PKK\'da FARC\'ta iki büyük gerillah gücü. FARC kolombiyada demokratik bir system toprak reformu ve adaletli bir devlet sistemi olmasi için kuruldu ve 50 yıldır da aynı yolda yürüyor. Biz ise sömürge olan ülkemizi özgürleştirmek için yola çıktık. Bizde köprülerin altında çok sular geçmesine karşın, FARC\'ta bir değişim olmamış. Bunda elbetteki coğrafyanın da etkisinin olduğunu unutmamak gerekiyor.
Durum böyle olunca da, Allah neden bütün peygamberlerini ve mucizelerini yaşadigimiz bölgeye göndermiş olmasıda daha iyi anlaşılıyor.
Yaşadığımız bölge Allah’ın kelamına, elçilerine ve mucizelerine en fazla muhtaç olduğu da bu gün daha iyi anlaşılmaktadır.
FARC\'ın Venezüella\'da Ernesto, Berta ve Bolivariano kampları olmasına rağmen oturup konuşarak halletmeye çalışıyorlar. Biz Kürtler kendi aramız da bile kendi sorunlarını çözmekte çok zorlanıyoruz.
Bizde Peygamberler dönemi kapansa da mucizeler hep devam ediyor.
Türkiye, Kürt sorununun en büyük ve en kanlı kırılma noktalarından birinden son anda bir mucizeyle geri döndü. Oslo\'da zorlanan AKP, rahattı varken zora niye koşalım digerek adaya yöneldiler. Mucizeyi Sayın Öcalan gerçekleştirdi.
FARC\'ta böyle mucizeler olmuyor heyet şeklinde ve şahit devletler eşliğinde bunu yapıyorlar ve mucizelere inanmıyorlar.
Kabul edelim ki biz Kürtler pek iyi siyaset yapamamışız ve hep yanlış yerlerde durmuşuzdur.

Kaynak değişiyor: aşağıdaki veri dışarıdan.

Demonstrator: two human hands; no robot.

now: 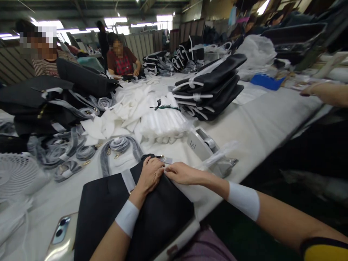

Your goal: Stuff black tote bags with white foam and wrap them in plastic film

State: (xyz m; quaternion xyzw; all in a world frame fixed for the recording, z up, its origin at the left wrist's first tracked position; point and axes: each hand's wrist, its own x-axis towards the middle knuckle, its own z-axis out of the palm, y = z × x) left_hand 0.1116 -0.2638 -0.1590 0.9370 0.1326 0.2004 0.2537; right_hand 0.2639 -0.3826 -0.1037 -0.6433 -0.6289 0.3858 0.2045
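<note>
A black bag (pixel 108 203) lies flat at the front edge of the table, with a wrapped strip (pixel 128 180) across its upper part. My left hand (pixel 151 174) rests on the bag's upper edge, its fingers bent close together; what they grip, if anything, is hidden. Beside it, my right hand (pixel 181 173) has its fingers pressed together at the bag's corner, near a small clear tag (pixel 166 160). Just behind the bag lies a wrapped strap (pixel 119 144) with gold clips. A grey tape dispenser (pixel 202 145) stands right of my hands.
Black bags (pixel 214 87) are stacked at the back right, near a blue object (pixel 266 82). White pieces (pixel 108 121) and rolled bundles (pixel 163 121) fill the middle. A phone (pixel 63 232) lies front left. People sit across the table; another person's hand (pixel 323 90) reaches in at right.
</note>
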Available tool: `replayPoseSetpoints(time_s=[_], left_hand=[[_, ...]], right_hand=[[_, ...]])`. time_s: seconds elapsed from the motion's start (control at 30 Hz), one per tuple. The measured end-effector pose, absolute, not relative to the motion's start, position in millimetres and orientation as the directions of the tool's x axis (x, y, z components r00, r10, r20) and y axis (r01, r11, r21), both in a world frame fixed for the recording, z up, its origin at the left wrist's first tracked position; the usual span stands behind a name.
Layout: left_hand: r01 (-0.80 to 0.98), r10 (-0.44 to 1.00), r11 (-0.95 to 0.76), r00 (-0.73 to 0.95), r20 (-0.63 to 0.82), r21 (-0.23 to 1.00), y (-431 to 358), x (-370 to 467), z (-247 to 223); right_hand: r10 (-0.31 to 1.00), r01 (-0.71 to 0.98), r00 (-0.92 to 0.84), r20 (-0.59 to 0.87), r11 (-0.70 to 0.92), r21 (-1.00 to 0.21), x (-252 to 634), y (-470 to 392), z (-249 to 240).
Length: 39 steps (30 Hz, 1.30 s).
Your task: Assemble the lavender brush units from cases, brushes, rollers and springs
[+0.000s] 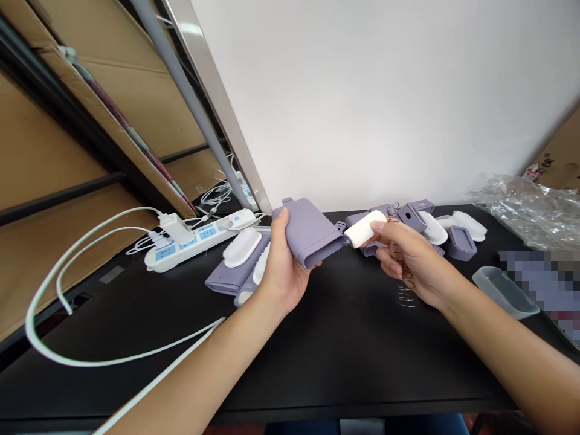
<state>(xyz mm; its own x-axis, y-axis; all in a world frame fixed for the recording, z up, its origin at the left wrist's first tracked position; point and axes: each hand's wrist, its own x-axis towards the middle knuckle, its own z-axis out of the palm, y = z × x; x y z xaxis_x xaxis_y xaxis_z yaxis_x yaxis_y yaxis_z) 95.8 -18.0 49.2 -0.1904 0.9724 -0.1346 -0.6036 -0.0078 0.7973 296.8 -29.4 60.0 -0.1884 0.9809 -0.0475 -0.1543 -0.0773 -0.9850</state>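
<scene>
My left hand is wrapped round a flat purple housing, whose open end faces lower right. Between the fingertips and thumb of my right hand is a white cylinder with a purple tip, right beside the housing's open end. A thin metal spring shows below my right hand, and coils of wire also appear behind its fingers. Left of my left hand lie a purple part and a white bristled oval pad. Several purple parts and white pads lie behind my right hand.
A white power strip with plugs and looping white cables occupies the left of the black table. At the right are a clear tray and crumpled plastic wrap. A white wall rises behind.
</scene>
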Motion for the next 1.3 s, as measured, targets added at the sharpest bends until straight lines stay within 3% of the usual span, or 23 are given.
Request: replayPoseSetpoints(time_s=[0.23,0.6,1.3], left_hand=[[-0.640,0.991,-0.133,-0.080,0.106,0.757,-22,99,49],[-0.629,0.993,-0.093,-0.002,0.118,0.772,-27,104,45],[-0.626,0.993,-0.104,-0.018,0.119,0.773,-28,105,43]], right_hand=[[0.992,-0.160,-0.127,0.025,0.005,-0.987,295,-30,58],[0.984,-0.043,-0.170,-0.055,-0.063,-0.997,289,-28,49],[0.972,-0.027,-0.235,-0.006,-0.012,-1.000,290,-26,47]])
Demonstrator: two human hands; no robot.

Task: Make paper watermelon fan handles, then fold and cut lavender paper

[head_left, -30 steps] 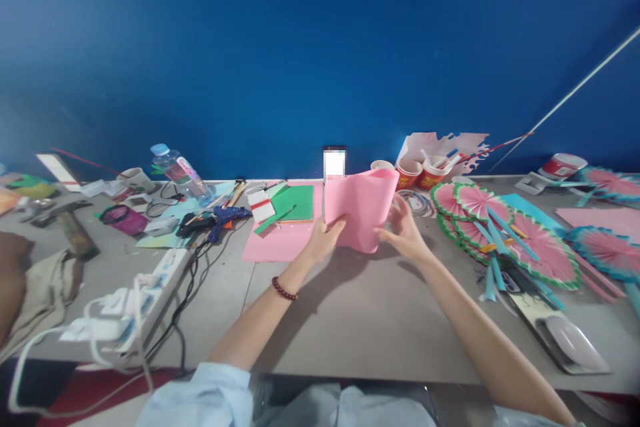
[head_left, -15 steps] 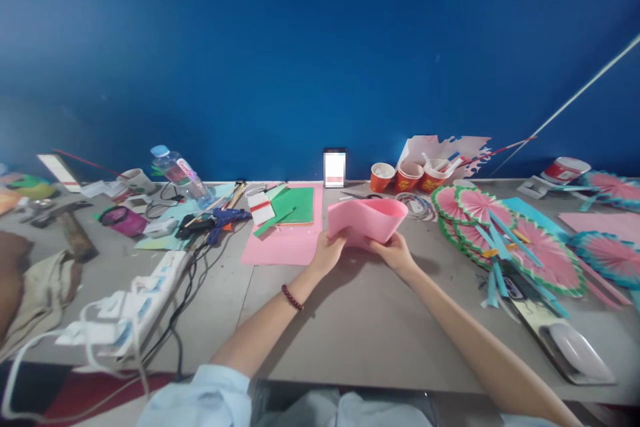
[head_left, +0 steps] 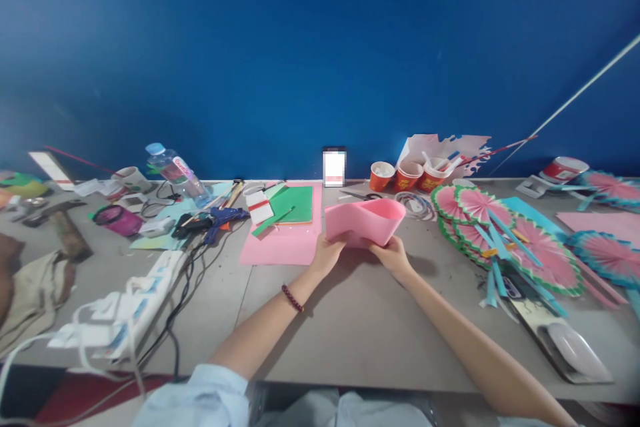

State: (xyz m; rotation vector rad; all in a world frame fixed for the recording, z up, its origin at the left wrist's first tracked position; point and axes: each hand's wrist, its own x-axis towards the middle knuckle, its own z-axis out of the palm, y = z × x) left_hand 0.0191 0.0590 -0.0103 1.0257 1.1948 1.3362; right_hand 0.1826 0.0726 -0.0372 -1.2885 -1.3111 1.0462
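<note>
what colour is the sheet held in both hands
The sheet is pink; it shows best in the head view.

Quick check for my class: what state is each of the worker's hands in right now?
Left hand: closed, holding the curled pink sheet near its left side.
Right hand: closed, holding the same sheet near its lower right.

No word or number can be read with certainty. The clear bottle [head_left: 196, 192] bears a pink label [head_left: 184, 168] with white lettering, too blurred to spell out. Yellow characters or emblems mark the red paper cups [head_left: 406, 183], too small to decipher. The screen [head_left: 334, 168] against the wall [head_left: 320, 60] is pixelated, its content illegible.
</note>
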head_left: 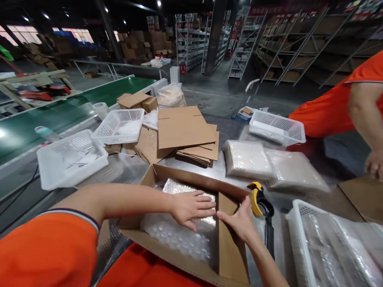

Belki birbirimizden farklı açıklamalar yapmamız nedeni de budur, belki de siyaseti yalnızca açıklama yapma olarak görmemizden kaynaklanıyor .
FARC, Kolombiya hükümetiyle görşmelere başladı. Bizde ise hala ne olduğunu bilmediğimiz bir görüşme içinde olduğumuz biliniyor.
Bizde biz Kurdistan\'ı istemiyoruz diyen ve bizi temsil eden arkadaşlarımızında neler görüşüldüğünü bilmediklerini biliyorsunuz değil mi? Bilmelerine gerekte yok zaten. Çünkü bu arkadaşlar Kürdistanı istemiyorlar sizce bilmeleri gerekiyor mu neler görüşüldüğü?
FARC Kolombia hükümet temsilcileriyle Oslo ve Küba da masaya oturdu.
Onlarda Garantör devletler var, bizde ise iç mesele olduğu için biz yabancıları işimize kariştirmıyoruz. \"Doğrusuda bu\" Bir Kürt barışı, Kürtlerin yaşadığı dört komşu ülkeyi doğrudan ilgilendiriyor. Türkiye, Irak, İran ve Suriye ilgilendirdigi halde Aramızdan bir kişi, kalkıpta bu nasıl iç mesele oluyor diyemiyor.
Arabuluculuk yapan HDP bile MIT\'in neler tasarladığını bilmediğine eminim.
FARC barışı ise, daha çok Kolombiya’yı doğrudan etkileyen bir olgu olarak görünüyor.
FARC Kübadaki görüşmelere 2002 de kendilerine katılan Hollanda asıllı Tanja Nijmejer FARC\'ın Avrupalı yüzü olarak görüsşme heyetine koymuş. Biz MIT ile Hapiste olan liderimizle görüşmeleri götürüyoruz. Daha hükümetle temasımız olmadı.
FARC görüsmeleri iki garantör devletle yapiyor, biz ise dünyada ilk kez olacak barış görüşme şeklini gerçekleştirmede kararlıyız. Kendimize olmayacak duaya amen demeyi reva görüyoruz.
Daha önce defalarca kandırıldığımızı hatırlamak bile istemiyoruz ve yok sayıyoruz.
Sanırsın ki Kürdistan da hayat bizimle başladı.
Tabii tarihe böyle bakıncada her şeyi iman gücüyle yorumlamaya çalışıyoruz.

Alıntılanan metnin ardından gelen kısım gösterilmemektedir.